Home » News » News Library » FDA must comply with Plan B morning-after pill ruling, campaigners say

FDA must comply with Plan B morning-after pill ruling, campaigners say

PCJF will move for contempt if government does not comply

Reprinted from The Guardian

Reproductive-rights groups said on Wednesday they would ask a judge to hold the US Food and Drug Administration in contempt if it fails to comply with a court ruling that orders it to make the morning-after pill available to women of all ages.

On Tuesday, days ahead of a court-ordered deadline to make emergency contraception available to all women without prescription, authorities made Plan B One-Step available over the counter to women aged 15 and over. But the groups who sued the FDA said that decision did not go far enough and that the administration must remove all restrictions on emergency contraception by Monday.

The FDA said its decision was not related to the court order, but was a response instead to an application by Teva Pharmaceuticals, which manufactures Plan B One-Step, to make the product available to women 15 and older. “The FDA’s approval of Teva’s current application for Plan B One-Step is independent of that litigation and this decision is not intended to address the judge’s ruling,” the agency said in a statement.

Andrea Costello, senior attorney at the Partnership for Civil Justice Fund, which represent plaintiffs in the original case, said the group will move for contempt if the government does not comply with the court order.

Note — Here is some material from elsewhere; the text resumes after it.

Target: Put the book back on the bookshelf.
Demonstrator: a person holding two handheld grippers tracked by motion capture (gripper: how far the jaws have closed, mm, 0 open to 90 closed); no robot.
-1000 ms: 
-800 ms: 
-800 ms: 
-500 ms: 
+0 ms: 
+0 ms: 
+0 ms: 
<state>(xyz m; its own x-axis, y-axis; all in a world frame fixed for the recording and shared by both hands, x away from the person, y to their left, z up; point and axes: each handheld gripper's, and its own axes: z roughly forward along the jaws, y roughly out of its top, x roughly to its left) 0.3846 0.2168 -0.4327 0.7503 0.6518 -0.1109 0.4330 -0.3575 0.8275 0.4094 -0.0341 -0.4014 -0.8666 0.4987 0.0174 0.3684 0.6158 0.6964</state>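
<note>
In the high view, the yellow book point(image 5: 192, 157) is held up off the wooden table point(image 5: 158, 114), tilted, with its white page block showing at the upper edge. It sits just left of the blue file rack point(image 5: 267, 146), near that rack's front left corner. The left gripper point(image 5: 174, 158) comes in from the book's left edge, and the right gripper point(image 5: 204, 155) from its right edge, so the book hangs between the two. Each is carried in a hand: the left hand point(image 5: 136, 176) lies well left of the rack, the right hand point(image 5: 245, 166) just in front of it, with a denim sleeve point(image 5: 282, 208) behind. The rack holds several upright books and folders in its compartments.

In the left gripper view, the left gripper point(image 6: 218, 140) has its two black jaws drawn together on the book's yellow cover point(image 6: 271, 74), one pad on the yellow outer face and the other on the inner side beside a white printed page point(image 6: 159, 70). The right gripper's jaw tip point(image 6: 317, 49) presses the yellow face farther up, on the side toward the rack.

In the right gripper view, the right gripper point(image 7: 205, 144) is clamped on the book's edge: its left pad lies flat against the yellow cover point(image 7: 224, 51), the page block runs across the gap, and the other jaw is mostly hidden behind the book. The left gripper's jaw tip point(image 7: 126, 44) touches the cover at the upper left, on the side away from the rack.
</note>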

“This really seems like one more move in a long 12-year process of extraordinary delay and the inability to follow court orders,” Costello told the Guardian. “What the government’s done by approving the application for the manufacturer is really given a lot of indication that they don’t think they have to comply with the court’s order.”

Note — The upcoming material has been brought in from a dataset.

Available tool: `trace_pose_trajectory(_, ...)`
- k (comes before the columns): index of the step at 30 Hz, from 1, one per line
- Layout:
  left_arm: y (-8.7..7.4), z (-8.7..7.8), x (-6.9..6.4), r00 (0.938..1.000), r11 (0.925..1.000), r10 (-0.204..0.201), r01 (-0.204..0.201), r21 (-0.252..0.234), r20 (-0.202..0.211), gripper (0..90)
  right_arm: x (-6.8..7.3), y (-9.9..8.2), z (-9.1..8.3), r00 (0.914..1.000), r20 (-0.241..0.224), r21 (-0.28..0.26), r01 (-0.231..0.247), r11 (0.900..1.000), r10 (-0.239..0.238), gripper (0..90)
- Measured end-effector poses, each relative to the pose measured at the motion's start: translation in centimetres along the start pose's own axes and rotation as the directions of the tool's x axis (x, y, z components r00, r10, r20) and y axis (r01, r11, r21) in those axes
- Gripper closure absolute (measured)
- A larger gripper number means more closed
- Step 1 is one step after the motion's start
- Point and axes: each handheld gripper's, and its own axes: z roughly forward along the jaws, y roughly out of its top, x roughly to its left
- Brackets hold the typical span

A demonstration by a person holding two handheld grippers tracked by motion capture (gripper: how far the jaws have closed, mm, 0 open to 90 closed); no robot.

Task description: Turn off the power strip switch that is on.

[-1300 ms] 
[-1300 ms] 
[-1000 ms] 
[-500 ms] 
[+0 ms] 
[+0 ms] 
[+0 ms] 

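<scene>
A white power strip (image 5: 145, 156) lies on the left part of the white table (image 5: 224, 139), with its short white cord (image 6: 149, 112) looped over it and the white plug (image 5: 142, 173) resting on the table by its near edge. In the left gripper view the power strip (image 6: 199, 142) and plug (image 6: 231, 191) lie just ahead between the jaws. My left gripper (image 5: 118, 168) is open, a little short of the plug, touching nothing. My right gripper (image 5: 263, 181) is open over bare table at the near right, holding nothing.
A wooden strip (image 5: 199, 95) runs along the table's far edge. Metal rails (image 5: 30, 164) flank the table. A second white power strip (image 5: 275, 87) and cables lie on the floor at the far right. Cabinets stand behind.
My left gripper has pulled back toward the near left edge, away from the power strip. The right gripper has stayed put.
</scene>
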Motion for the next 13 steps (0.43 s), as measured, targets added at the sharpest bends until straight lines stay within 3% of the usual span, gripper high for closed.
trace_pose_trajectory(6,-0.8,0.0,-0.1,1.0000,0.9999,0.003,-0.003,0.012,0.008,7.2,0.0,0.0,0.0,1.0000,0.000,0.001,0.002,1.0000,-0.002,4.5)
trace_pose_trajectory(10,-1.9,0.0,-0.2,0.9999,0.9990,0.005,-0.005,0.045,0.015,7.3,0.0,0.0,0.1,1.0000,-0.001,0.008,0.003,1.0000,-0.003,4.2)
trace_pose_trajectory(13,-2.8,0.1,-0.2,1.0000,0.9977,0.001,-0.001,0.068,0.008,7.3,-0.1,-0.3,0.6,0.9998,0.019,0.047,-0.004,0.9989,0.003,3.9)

On 5 April, a federal judge ruled that emergency contraception should be available to women of all ages without restrictions, citing the support of numerous medical groups and agencies including the FDA. The FDA said in December 2011 that “there is adequate and reasonable, well-supported, and science-based evidence that Plan B One-Step is safe and effective and should be approved for nonprescription use for all females of child-bearing potential”.

But in an unprecedented move, the FDA was overruled by the US secretary of health and human services, Kathleen Sebelius, who said she had concerns about the drug being available to 11-year-olds. Critics said it it was a way to shut down debate on a controversial issue ahead of the November 2012 presidential election.

In a tersely-worded judgment, US federal district court judge Edward Korma said the Obama administration had overruled the FDA for political reasons and criticized the FDA for wasting money and time in the case, which was first brought in 2001. The government can appeal the court’s decision, but that does not necessarily grant a stay of the order. The Department of Justice did not respond to requests for comment on Wednesday.

“The Obama administration is speaking out of both sides of its mouth when it comes to basic rights of women and girls, as shown by its political decision issued by the FDA late yesterday,” Costello said. “Just last week, President Obama stated, ‘When it comes to a woman’s health, no politician should get to decide what’s best for you.'”

Reproductive rights groups called the FDA’s decision an important step but still seek unrestricted access to emergency contraception. The FDA’s Tuesday decision limits Plan B One-Step access to those with a government-issued ID, a major point of contention for several groups.

“While we fully support this expansion of access to birth control, we continue to believe that the administration should lift all unnecessary restrictions to emergency contraception, consistent with the prevailing science and medicine,” Planned Parenthood said in a statement.

The American Medical Association, the American Congress of Obstetricians and Gynecologists and the American Academy of Pediatrics and other scientists and government health agencies have recommended unrestricted access to emergency contraceptives for years.

Women under the age of 17 will still need a prescription to get regular Plan B, which has a two-pill dosage. The morning-after medication Ella is still only available with a prescription; it can be taken within five days of having unprotected sex.

The government approved prescription-only access to morning-after contraception in 1999. In 2006, it approved non-prescription access to the medication for women 18 and older. The age restriction was lowered from 18 to 17 in 2009.